When Ivory Towers Were Black follows two university units that steered the School of Architecture toward an emancipatory approach to education early along its evolutionary arc: the school's Division of Planning and the university-wide Ford Foundation-funded Urban Center. It illustrates both units' struggle to open the ivory tower to ethnic minority students and to involve them, and their revolutionary white peers, in improving Harlem's slum conditions. The evolutionary arc ends as backlash against reforms wrought by civil rights legislation grew and whites bought into President Richard M. Nixon's law-and-order agenda. The story is narrated through the oral histories of twenty-four Columbia alumni who received the gift of an Ivy League education during this era of transformation but who exited the School of Architecture to find the doors of their careers all but closed due to Nixon-era urban disinvestment policies.

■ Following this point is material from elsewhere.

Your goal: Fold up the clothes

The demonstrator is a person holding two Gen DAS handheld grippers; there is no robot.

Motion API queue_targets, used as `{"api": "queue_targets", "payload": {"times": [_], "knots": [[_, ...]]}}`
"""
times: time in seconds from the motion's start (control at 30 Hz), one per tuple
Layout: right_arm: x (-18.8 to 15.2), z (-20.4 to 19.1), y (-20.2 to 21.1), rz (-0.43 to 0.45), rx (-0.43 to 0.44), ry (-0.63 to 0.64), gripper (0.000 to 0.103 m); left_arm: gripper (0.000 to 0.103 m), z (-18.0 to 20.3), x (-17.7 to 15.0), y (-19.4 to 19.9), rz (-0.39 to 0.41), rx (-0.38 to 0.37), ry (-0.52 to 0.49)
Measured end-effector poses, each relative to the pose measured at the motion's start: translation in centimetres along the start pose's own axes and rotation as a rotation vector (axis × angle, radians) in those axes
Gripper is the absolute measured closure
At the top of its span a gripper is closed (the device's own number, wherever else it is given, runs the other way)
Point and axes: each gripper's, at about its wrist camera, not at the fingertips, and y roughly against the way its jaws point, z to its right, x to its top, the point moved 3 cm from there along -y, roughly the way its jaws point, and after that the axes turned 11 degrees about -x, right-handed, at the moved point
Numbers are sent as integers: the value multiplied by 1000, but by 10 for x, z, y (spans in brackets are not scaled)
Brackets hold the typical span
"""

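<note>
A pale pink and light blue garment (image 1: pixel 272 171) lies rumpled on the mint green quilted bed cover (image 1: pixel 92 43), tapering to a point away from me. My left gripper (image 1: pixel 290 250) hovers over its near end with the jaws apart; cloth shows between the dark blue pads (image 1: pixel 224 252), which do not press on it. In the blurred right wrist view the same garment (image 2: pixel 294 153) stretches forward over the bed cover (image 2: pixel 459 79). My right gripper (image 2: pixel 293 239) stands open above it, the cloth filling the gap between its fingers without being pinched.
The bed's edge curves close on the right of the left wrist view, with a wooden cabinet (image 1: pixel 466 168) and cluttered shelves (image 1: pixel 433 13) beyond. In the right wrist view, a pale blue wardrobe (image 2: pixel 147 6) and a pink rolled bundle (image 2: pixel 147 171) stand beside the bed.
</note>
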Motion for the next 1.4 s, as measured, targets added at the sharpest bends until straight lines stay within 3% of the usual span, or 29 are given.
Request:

When Ivory Towers Were Black assesses the triumphs and subsequent unraveling of this bold experiment to achieve racial justice in the school and in the nearby Harlem/East Harlem community. It demonstrates how the experiment's triumphs lived on not only in the lives of the ethnic minority graduates but also as best practices in university/community relationships and in the fields of architecture and urban planning. The book can inform contemporary struggles for racial and economic equality as an array of crushing injustices generate movements similar to those of the 1960s and '70s. Its first-person portrayal of how a transformative process was reversed can help extend the period of experimentation, and it can also help reopen the door of opportunity to ethnic minority students, who are still in strikingly short supply in elite professions like architecture and planning.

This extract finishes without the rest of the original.